-- WHAT IS EXPECTED --
Tally the lines below containing "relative" and report only the total.

-- Records from a dataset --
┌──

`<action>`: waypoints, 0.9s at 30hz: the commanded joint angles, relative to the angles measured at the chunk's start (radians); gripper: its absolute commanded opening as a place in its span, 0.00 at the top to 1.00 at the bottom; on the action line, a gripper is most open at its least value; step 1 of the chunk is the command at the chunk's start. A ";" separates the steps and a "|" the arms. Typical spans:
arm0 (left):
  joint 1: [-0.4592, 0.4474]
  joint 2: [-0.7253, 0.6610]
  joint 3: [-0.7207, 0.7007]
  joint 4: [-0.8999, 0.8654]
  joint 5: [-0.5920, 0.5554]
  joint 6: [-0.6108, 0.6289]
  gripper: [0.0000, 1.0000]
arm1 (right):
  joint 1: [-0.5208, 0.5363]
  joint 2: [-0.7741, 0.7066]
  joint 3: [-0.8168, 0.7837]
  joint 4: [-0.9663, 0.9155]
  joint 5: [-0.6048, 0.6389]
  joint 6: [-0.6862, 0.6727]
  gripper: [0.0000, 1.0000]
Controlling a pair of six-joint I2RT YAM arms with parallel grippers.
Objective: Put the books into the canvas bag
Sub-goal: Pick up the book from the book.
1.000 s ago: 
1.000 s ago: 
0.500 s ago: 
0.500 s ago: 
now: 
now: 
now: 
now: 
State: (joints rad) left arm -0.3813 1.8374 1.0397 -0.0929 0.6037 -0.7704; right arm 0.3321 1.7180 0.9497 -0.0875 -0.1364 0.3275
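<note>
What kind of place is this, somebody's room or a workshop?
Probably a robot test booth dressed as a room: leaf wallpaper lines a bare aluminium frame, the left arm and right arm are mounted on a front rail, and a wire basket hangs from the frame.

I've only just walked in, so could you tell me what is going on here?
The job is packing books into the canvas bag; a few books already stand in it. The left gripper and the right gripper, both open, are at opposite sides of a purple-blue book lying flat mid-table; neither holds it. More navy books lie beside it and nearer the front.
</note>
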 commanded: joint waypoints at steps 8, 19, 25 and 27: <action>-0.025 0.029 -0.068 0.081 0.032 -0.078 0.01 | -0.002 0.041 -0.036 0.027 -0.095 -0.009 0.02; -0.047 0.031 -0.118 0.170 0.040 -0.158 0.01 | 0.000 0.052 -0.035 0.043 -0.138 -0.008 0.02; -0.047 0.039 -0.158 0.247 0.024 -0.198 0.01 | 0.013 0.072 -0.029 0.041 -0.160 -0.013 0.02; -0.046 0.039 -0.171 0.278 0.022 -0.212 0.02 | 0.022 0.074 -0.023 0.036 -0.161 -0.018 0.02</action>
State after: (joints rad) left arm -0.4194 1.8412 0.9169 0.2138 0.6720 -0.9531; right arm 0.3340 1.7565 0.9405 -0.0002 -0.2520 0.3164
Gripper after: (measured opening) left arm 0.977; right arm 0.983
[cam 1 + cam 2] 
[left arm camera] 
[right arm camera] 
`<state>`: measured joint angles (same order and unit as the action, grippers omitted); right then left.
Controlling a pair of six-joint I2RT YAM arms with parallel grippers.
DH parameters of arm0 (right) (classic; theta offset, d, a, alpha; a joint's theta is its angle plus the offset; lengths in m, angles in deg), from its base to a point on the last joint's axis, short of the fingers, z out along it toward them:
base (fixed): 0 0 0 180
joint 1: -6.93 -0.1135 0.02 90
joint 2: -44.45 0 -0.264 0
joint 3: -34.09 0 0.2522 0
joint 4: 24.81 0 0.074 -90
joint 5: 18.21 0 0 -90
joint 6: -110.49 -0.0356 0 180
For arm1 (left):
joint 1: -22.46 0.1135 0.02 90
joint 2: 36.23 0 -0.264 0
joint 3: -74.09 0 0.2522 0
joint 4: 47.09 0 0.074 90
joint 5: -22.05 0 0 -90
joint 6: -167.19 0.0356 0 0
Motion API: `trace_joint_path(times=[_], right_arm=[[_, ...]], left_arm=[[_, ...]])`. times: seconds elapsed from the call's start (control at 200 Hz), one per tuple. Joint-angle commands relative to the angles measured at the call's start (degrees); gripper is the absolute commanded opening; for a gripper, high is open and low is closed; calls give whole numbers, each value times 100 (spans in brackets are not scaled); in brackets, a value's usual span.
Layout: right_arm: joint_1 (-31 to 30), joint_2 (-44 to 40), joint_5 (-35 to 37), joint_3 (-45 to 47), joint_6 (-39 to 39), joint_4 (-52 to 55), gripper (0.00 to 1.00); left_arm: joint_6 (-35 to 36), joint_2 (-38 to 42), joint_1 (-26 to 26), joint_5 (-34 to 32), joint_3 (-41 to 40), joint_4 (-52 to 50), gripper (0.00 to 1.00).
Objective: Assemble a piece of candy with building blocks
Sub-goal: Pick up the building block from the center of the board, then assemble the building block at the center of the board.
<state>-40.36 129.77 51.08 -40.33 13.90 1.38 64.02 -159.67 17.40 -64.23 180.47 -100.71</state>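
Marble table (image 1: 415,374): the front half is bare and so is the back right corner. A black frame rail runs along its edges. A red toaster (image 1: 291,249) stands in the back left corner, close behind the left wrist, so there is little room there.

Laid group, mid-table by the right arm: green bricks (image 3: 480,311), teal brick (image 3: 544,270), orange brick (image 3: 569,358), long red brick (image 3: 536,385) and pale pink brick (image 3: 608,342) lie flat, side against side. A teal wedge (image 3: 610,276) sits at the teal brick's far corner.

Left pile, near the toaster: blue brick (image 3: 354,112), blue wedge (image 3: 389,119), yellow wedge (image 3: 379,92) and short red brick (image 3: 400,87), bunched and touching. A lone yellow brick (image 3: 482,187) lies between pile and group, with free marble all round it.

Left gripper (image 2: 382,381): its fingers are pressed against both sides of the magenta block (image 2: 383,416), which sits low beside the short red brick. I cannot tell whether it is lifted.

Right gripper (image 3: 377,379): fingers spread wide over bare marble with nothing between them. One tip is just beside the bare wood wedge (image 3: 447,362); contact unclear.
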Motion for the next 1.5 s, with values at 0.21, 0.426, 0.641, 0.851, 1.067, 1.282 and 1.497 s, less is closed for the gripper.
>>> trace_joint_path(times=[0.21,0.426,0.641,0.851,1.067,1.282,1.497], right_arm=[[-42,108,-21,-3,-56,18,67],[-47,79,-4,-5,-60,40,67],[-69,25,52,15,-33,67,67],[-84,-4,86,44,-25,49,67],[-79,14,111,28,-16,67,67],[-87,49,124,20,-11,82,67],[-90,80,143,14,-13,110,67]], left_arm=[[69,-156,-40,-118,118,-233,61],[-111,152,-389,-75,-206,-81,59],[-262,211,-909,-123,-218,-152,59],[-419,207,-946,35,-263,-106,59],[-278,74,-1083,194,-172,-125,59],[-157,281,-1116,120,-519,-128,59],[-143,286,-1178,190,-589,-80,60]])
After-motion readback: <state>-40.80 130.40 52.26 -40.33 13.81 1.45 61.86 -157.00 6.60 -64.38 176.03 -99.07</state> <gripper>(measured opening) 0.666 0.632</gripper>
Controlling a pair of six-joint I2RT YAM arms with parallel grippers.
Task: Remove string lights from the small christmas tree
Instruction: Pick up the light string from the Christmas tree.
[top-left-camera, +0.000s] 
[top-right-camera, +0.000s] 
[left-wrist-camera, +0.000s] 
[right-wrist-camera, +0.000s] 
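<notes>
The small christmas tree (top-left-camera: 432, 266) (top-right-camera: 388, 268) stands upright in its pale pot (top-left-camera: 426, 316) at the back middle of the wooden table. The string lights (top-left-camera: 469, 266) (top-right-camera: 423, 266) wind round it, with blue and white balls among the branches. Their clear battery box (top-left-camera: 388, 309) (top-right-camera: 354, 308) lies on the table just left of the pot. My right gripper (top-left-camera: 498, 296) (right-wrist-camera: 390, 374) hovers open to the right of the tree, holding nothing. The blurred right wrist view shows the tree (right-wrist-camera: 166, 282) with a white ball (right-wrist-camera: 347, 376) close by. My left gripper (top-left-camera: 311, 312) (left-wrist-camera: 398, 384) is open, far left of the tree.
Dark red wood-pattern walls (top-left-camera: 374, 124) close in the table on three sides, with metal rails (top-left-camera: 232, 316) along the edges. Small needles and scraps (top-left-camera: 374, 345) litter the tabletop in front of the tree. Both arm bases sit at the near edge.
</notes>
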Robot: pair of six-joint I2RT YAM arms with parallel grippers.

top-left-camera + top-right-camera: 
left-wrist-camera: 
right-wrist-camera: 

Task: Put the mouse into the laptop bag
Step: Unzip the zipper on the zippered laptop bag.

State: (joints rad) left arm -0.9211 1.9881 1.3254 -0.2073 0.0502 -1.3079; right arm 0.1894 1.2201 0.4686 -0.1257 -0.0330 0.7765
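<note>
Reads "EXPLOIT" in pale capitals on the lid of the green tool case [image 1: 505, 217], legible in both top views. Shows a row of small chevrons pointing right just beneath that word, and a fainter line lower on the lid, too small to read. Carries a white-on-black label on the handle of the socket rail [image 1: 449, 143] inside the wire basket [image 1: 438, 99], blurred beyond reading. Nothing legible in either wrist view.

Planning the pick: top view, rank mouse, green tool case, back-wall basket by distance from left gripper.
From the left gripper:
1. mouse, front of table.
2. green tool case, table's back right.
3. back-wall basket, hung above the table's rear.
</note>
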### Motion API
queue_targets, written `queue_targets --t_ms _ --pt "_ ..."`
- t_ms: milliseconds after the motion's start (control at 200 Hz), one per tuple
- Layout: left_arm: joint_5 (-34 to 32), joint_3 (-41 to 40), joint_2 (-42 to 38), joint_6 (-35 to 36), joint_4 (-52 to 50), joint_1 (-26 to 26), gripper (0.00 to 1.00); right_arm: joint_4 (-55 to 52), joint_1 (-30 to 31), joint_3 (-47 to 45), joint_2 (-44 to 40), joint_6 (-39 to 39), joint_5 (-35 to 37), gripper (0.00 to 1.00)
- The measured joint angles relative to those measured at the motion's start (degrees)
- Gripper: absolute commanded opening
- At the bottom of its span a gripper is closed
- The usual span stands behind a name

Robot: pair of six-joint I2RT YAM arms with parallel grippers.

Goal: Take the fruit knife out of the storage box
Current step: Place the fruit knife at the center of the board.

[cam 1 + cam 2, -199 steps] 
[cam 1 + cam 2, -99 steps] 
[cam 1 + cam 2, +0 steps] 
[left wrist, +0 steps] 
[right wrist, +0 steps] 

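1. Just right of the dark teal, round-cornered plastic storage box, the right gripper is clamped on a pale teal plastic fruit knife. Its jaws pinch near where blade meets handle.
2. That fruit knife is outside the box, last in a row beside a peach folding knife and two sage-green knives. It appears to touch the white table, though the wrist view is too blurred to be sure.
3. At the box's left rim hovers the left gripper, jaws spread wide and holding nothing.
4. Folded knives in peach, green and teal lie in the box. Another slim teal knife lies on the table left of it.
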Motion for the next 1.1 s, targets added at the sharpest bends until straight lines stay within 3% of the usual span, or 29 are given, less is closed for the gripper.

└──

-- WRITTEN RESPONSE --
3